Zoleka Mandela reflects on the death of her daughter.
Image: Picture: SIMPHIWE NKWALI

Zoleka Mandela has penned a heart-wrenching tribute in honour of her daughter, Zenani who died in a car accident in 2010.

The socialite and author shared a picture of Zenani that was taken just days before her death and reflected on the pain she feels.

Zoleka was taken back to the day of Zenani's  funeral and the emotions she felt.

"I kept thinking about whether she was in pain and if she felt anything. How she must have been so terrified sitting in that back seat by herself without me to hold her as she took her last breath or to wipe her tears for a change," she said.

Zoleka described how they had to have a closed casket at Zenani's funeral because of the injuries she sustained in the car crash.

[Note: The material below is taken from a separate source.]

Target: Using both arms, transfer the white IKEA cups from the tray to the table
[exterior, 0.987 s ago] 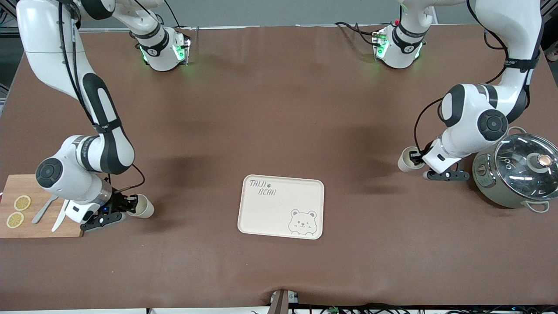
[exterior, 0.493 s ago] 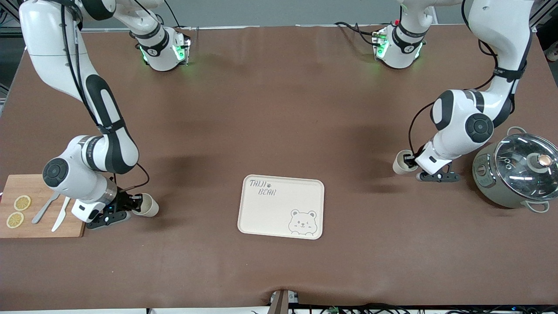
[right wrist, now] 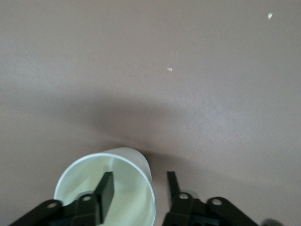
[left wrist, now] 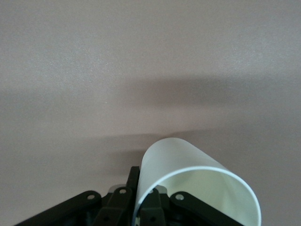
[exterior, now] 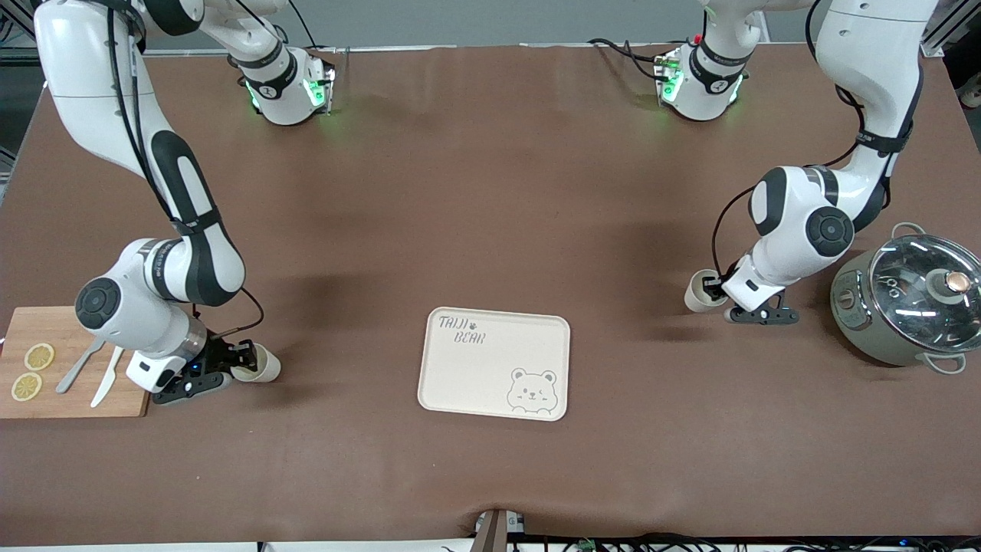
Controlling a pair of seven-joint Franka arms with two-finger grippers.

She added that she has memories of someone asking her if she wanted to hold Zenani's hands and she was scared to at the time.

However, looking back Zoleka feels pain for "not being there".

"I should have kissed and warmed her hands at the mortuary and not the glass that separated us. She probably felt alone and needed me to hold her just one last time," she said.

Zoleka said she needed forgiveness for not being a better mother to Zenani.  "I need forgiveness for not being a better mother to her, especially the one time she really needed me the most ... peace in Heaven, baby."

Zenani Mandela, who is the great granddaughter of ANC stelwart Nelson Mandela, died in a car crash while returning home from the pre-tournament concert that was held the night before the 2010 Soccer World Cup opening.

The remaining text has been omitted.